Pocket Parties in Moldova
Mr. Croitoru from Anenii Noi district, the center of Moldova, calls the newsroom once a week. The man reads Ziarul de Gardă on Thursday, compiles a list of questions, and seeks clear answers. One day, Mr. Croitoru complained that the Ministry of Justice did not give him necessary information about party registration. He says that together with about five neighbors, they want to set up a party, but the Ministry of Justice is uncooperative and seems to forbid them to do so. “As such, almost 50 parties were registered, but it does not accept to register another party and that’s it,” revolted Mr. Croitoru.

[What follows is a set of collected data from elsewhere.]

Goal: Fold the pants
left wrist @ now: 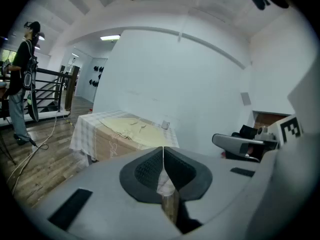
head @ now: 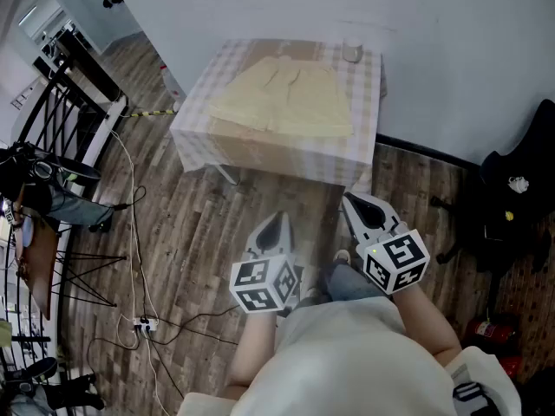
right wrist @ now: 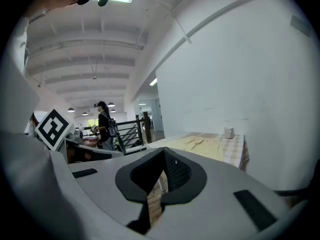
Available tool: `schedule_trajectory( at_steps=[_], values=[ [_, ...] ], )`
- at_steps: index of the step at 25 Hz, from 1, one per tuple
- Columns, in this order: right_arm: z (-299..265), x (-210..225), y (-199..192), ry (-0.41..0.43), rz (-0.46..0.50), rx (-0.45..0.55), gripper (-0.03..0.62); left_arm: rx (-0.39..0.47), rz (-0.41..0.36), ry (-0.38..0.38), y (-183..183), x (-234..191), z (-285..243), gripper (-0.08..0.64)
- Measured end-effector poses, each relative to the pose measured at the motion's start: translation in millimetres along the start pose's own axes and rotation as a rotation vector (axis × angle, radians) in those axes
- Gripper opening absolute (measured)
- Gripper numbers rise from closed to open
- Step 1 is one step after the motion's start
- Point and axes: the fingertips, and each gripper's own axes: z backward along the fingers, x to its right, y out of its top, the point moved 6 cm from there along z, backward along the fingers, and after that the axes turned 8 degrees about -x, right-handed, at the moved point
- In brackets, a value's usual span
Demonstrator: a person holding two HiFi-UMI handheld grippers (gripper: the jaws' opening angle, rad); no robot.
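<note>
We're standing back from the job here. The left gripper has its jaws pressed tip to tip with nothing between them, and the right gripper is clenched the same way, also empty. Both point slightly downward at bare wooden floor.

The pants, a pale yellow pair, lie spread flat on the checked table. They are well ahead of both sets of jaws and nowhere near touching. A small cup sits beyond them, off towards the right jaws' side.

So folding hasn't begun, and the step in hand looks to us like the approach. To do it well, we'd close the gap first and part both pairs of jaws before they reach the cloth, not on top of it. Then we'd bring each gripper in low and level so that one pad slides under the fabric edge. We'd pinch the pants alone (that tablecloth underneath will want to come along). Taking matching corners on one side, one per gripper, should let us carry that half across evenly. The right jaws should keep short of the cup.
</note>
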Motion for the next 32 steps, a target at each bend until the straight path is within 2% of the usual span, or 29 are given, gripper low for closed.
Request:
schedule_trajectory(
  at_steps=[11, 18, 26, 32],
  values=[
    [7, -22, -4, 0.032, 0.007, -0.005, 0.000, 0.001, 0.006, -0.004, -8, -7, 19, 0.008],
    [6, -38, -10, 0.116, -0.047, -0.010, 0.000, 0.012, 0.025, 0.005, -9, -22, 32, 0.008],
    [-12, -43, -10, 0.137, -0.037, -0.025, 0.000, 0.010, 0.067, 0.032, -6, -43, 30, 0.008],
    [-42, -36, -5, 0.152, -0.049, -0.022, 0.000, 0.014, 0.071, 0.051, 7, -61, 14, 0.008]
  ],
)
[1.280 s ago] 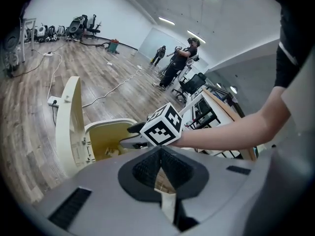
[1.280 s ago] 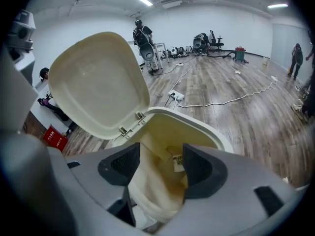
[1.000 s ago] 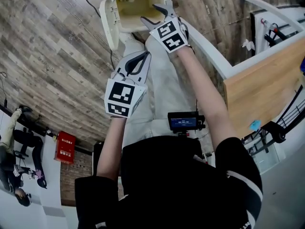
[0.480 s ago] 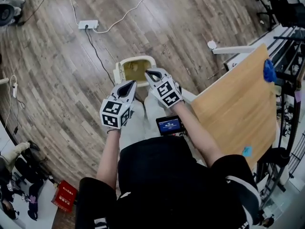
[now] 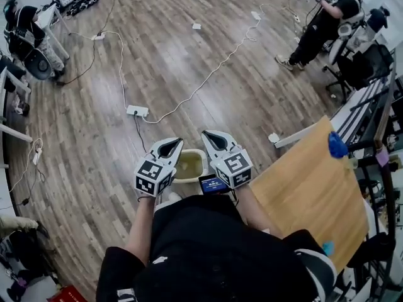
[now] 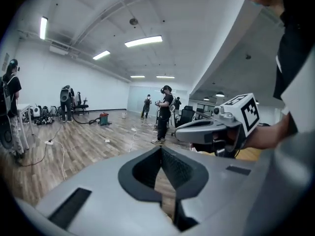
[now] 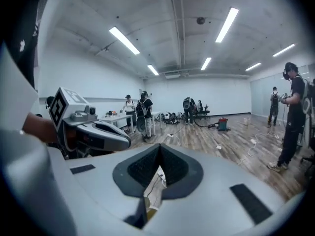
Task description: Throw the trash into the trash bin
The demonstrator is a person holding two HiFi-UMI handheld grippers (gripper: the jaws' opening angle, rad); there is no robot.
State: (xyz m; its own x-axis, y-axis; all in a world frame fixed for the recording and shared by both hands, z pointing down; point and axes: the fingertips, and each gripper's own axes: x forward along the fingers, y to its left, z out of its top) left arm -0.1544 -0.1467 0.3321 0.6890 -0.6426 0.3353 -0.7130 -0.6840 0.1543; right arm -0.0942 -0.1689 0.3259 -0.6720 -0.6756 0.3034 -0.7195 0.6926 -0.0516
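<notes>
The cream trash bin [image 5: 189, 166] stands open on the wood floor, seen from above between my two hands, its inside yellowish; what lies in it I cannot make out. My left gripper [image 5: 177, 142] and right gripper [image 5: 206, 133] are held side by side high above the bin, both pointing away from me. The left gripper [image 6: 161, 150] has its jaws meeting at the tip with nothing between them. The right gripper [image 7: 159, 146] is shut as well and empty. No trash shows in any view.
A wooden table [image 5: 315, 187] stands at my right with a blue object [image 5: 337, 146] near its far end. A power strip [image 5: 136, 111] and white cables lie on the floor ahead. Several people [image 5: 324, 17] stand at the room's far side. A small screen [image 5: 213, 183] hangs at my chest.
Both grippers have risen well above the bin, which now looks small and far below. The right gripper, open over the bin's mouth a second ago, is shut.
</notes>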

One day, I asked him why he thought we would need another party, in addition to the almost 50, which are registered in Moldova. His explanations were as clear as it could get. The man analyzed the list and the political platforms of the parties and he found that there are many inactive factions, which are revived only on the eve of the election, intended to play mainly into the left-wing political parties’ games.
“Our party would be different,” says Croitoru.
I browse the list of officially registered parties in Moldova and I agree with Mr. Croitoru. If we have parties such as the Workers’ Party, the New Historical Option Party, the “NOI” Political Party or the “Great Moldova” Party, the Party of Regions or the Romanian People’s Party, the Russian-Slavic Party of Moldova, or the Party Joint Action- Civic Congress, registered at the beginning of this year, parties that have their headquarters in the apartments of those who founded them and about which almost no one has heard anything, why not to set up a party in Croitoru’s house in Anenii Noi? Why Cavcaliuc, the youngest colonel in the history of the Interior Ministry can register a party this election year, and Croitoru, a suffering man, a man with a lot of life experience, could not do the same?
As a rule, new parties appear and the old, insignificant, occasional parties are brought back to life in the election years. No one has ever argued why they are founded, what money they are funded from. What do these men tell their children, young children, or teenagers about these electoral failures? Why did they rush into battle? To lose? To become losers?
The phenomenon of pocket parties is blamed every time it appears, but it is as constant as the pride in Moldovan politics. Recently, the Central Electoral Commission amended the Regulation on Presidential Elections.
Thus, starting with the election due this year, each candidate will submit the statement on own responsibility regarding the absence of legal/judicial restrictions to run or hold a public office; the non-existence of the final acts of finding regarding the regime of statement on personal assets and interests, the state of incompatibility and the confiscation of the unjustified property, acts that are not prescribed; e) the statement of assets and personal interests of the candidate for the last two years before the year in which the elections take place; the health certificate of the candidate for the position of head of state, issued by the medical institution.
If these provisions were observed indeed, starting with the elections this November, we could find answers to several questions that worry the voters. Where does the money of the parties without any chances come from? Where do the so-called poor disappear, who ended up in big politics without money, but enriched overnight without working? What do the losers of pocket parties tell their children when they ask them: why did you get involved, to lose?